Suddenly I had become a three-synths man. Two hands and three synths: was this really necessary? Well, strictly speaking, no. But it was very convenient. It was my lot to produce highly precise sound and music with fairly imprecise equipment. More often than not I would find myself playing one song and at the same time setting up some bit of equipment for the next, like Dr. Frankenstein in his lab frantically making his final adjustments. Having the facility of a third synth, all set-up ready to go would mean that things would be a bit easier on stage. In any case, hte truth was, of course, that I could not have resisted the 700. It was just too cute. It even had a wee door on the back panel, behind which you could store the mains lead.
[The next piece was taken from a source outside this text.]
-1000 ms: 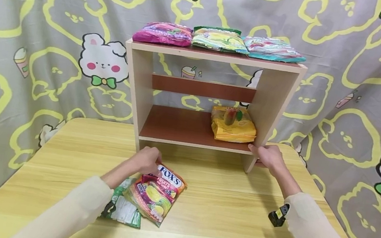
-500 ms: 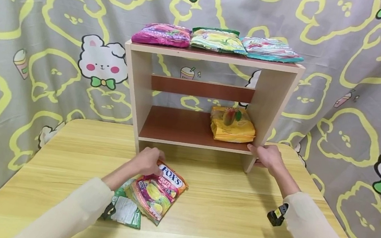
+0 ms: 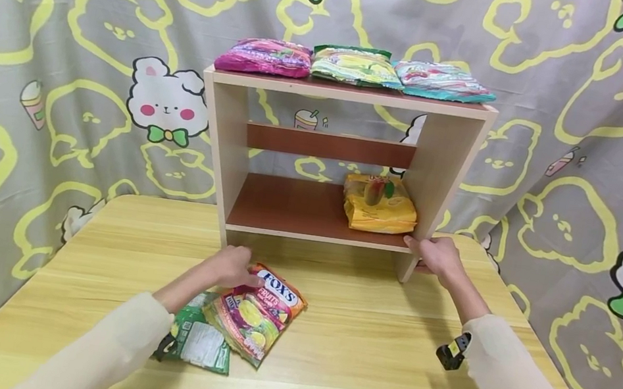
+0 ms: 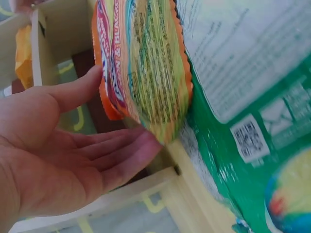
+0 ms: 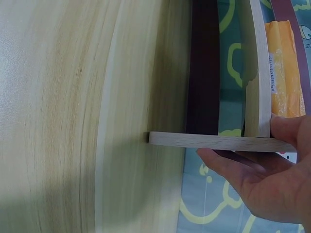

Down on the shop floor, so to speak, I built some boxes to protect the band gear, and while I was at it I put casters on just about everything that moved. My own personal set-up was as large and unreasonable as ever. By now I had two speaker cabinets, the old four-by-twelve orange monster, plus a new cab containing an outrageously powerful,  four hundred Watt, fifteen inch speaker, and a high frequency horn.  I built boxes for the trusty old CS-15, the CS-30, and my mixer-amp. Along with the brass hinges and magnetic catches, I put a finishing touch to my handiwork with some old leftover paint from my dad’s garage. It was a mixture of green and white emulsion paint. I suppose mat black might have been a bit more rock ‘n’ roll, but pale green was the best I could do with what happened to be available on the garage shelves (and let’s rememder this was a garage band). When the guys saw the boxes at the next practice, to my chagrin they seemed to find it all very amusing. While I was expecting them to be impressed by my workmanship, they could see only the paintwork. The singer didn’t miss his chance. “Hey, Keith”, he chuckled, “what’s with the bathroom cabinets?”; very droll, I’m sure.